### THE PROBLEM
When the string "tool" is part of a line in the data below, report the whole line.

### COLLECTED MATERIAL

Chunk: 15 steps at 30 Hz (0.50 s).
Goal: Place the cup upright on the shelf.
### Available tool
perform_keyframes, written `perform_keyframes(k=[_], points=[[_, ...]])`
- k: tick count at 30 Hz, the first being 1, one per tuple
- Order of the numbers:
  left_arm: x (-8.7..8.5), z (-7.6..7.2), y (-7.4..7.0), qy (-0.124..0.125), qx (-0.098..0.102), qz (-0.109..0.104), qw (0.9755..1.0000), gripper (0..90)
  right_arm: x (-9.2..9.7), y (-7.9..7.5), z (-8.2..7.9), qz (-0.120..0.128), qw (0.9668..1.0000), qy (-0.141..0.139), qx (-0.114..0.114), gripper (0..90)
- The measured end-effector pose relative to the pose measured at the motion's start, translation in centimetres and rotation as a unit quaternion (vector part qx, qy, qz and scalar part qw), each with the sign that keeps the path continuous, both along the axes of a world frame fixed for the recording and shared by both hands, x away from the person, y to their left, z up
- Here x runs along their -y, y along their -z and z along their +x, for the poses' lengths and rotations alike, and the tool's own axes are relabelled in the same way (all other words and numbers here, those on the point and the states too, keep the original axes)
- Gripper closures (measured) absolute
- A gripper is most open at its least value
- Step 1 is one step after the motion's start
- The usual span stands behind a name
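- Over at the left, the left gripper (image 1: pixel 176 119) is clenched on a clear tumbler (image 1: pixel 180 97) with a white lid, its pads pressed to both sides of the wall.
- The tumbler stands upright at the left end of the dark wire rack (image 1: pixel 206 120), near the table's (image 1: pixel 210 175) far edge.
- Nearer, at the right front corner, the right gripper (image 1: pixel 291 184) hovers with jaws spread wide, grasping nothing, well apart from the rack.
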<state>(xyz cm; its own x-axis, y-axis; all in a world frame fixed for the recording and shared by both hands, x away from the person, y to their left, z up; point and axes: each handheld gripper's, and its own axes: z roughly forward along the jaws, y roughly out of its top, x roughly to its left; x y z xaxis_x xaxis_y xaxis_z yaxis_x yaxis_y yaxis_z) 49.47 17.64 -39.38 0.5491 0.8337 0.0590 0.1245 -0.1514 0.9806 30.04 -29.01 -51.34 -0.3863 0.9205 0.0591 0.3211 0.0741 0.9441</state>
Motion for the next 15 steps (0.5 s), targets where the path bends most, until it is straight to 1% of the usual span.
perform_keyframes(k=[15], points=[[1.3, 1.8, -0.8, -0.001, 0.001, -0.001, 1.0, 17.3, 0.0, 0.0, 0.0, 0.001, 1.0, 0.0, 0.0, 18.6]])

### EXERCISE RESPONSE
### Available tool
- Here x runs along their -y, y along their -z and z along their +x, for the poses' lengths and rotations alike, and the tool's own axes are relabelled in the same way (all other words and numbers here, those on the point and the states too, keep the original axes)

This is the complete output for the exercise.